El niño Dios
Cuando buscaban botellas y latas vacías entre los desperdicios constantes de la Ciudad de las Celebraciones Perpetuas, dos jóvenes indigentes se toparon con un bienvestido infante: de traje negro, zapatos blancos, sombrero y corbata rojos que los señalaba con un bastón púrpura.
—Les haré una proposición a cada cual —dijo el pequeño muchacho, mientras se quitaba el sombrero—. A ti, el de cabello encrespado y tez blanca, te ofrezco cinco minutos de un estilo de vida opulenta o pasar el resto de tu existencia disfrutando de una enorme fortuna si esperas diez años…
El recogelatas de tez blanca miró a su camarada, emocionado. ¿Qué decido? —le preguntó—. Quiero tener todas las cosas, aun cuando sea durante cinco minutos. Será —ese niño— un mago.
—Soy Dios y vine a materializarles un deseo —esclareció el pulcro chico, que prosiguió con sus ofrecimientos—. A ti, mulato, te concederé diez años de riqueza a partir de ahora o cinco minutos de vida infernal posterior al cumplimiento de ese tiempo.

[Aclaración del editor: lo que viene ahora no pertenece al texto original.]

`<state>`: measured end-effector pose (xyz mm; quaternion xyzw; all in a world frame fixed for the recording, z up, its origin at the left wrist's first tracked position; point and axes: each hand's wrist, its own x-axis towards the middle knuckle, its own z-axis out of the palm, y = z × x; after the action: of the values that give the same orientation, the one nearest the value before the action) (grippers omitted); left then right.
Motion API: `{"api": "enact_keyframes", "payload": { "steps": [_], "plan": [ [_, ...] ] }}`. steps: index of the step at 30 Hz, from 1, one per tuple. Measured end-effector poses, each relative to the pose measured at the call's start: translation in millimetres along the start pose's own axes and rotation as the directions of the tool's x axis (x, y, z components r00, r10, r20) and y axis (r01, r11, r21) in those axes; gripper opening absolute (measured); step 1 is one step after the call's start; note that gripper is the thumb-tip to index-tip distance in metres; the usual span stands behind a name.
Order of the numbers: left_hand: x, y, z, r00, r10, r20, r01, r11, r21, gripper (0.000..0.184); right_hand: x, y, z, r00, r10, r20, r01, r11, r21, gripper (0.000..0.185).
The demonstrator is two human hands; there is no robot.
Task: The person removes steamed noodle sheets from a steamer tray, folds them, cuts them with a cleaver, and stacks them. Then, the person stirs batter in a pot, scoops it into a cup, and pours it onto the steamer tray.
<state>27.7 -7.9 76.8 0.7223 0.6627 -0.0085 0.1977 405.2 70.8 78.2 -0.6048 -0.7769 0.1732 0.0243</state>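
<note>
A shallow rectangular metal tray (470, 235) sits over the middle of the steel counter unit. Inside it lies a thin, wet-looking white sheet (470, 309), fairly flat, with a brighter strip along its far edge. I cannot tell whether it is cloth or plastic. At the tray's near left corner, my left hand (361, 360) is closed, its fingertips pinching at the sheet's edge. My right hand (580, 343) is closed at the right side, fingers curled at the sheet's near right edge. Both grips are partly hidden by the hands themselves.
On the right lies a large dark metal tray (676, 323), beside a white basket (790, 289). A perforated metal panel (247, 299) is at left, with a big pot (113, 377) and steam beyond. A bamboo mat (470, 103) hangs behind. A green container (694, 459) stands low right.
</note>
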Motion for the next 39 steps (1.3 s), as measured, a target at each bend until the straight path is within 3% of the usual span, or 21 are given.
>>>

Ofuscado, el joven de piel oscura abrazó a su amigo de penurias. Ocurrió luego que, para demostrarles que si era Dios, el niño movió su bastón e hizo que apareciera una mesita de luz encima de la cual yacía una pistola de aspecto muy real.
—De la Nada puedo lograr que surja cualquier cosa, desde un arma hasta un vehículo: desde un banquete hasta un mar, desde un lugar paradisíaco hasta un averno como el peor que jamás hayan ustedes imaginado.
Los vagabundos se alejaron un poco para confidenciar y tomar una decisión colectiva.
Se acercaron de nuevo al niño. El mulato tomó la pistola y le disparó más de diez veces, hasta abatirlo.
Ante numerosos testigos, minutos después ambos fueron sometidos por funcionarios policiales que patrullaban la zona. Les anunciaron que los detenían, en nombre de la Ley, por haber cometido infanticidio y los trasladaron hacia la comandancia.
Pronto llegó una furgoneta forense, de cuyo interior descendieron hombres vestidos de negro con placas policíacas. Tomaron fotografías y registros fílmicos. Levantaron el ensangrentado cadáver y se lo llevaron rápidamente.
Poco antes de arribar a la comandancia general, los arrestados confesaron no estar arrepentidos de haber cometido infanticidio.
—Ese chico era Lucifer —afirmaba el mulato, nervioso.
Pero sus custodias no les hablaban. Detuvieron el automóvil frente al establecimiento judicial y los bajaron. Al entrar, todavía esposados, fueron llevados frente al Jefe Supremo: un niño de traje negro, zapatos blancos, sombrero y corbata rojos, que portaba un bastón púrpura.